• **WHAT TO PRODUCE**: Report how many lines in the entries below hold the word "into". Your answer is that number alone.

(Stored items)
#####

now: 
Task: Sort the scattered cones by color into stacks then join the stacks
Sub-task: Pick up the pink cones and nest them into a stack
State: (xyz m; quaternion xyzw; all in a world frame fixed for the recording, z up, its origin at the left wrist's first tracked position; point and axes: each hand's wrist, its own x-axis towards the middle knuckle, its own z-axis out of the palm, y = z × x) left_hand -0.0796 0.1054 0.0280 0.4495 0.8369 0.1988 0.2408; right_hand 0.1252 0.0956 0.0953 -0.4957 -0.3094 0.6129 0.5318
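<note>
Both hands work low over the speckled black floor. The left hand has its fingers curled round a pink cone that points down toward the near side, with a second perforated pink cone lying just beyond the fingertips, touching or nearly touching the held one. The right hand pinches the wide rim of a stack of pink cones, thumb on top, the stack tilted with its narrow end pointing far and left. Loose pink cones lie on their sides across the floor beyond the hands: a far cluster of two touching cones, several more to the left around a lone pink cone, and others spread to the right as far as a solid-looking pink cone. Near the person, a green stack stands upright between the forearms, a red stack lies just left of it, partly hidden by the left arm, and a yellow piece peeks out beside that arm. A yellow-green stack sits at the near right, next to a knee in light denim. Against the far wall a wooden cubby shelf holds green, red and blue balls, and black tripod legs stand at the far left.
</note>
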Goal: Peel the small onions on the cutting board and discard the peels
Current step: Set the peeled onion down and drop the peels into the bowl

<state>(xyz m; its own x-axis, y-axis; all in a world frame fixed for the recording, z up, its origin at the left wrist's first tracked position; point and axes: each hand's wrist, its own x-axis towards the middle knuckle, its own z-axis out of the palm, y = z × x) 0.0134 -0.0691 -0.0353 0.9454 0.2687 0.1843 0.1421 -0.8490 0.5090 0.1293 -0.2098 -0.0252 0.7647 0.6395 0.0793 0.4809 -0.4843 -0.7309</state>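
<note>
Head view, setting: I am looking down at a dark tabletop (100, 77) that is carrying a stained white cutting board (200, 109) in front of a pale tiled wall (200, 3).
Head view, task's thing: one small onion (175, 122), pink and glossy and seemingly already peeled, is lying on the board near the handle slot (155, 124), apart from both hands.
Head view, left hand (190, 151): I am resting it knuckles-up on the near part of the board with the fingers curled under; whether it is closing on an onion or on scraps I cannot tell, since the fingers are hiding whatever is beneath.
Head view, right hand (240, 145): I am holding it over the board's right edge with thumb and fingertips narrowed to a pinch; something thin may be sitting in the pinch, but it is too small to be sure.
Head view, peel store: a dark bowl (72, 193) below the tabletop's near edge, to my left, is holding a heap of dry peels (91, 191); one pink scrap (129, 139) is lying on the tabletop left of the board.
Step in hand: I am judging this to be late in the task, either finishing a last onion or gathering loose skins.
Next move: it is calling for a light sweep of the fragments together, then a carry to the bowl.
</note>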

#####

• **ANSWER BELOW**: 3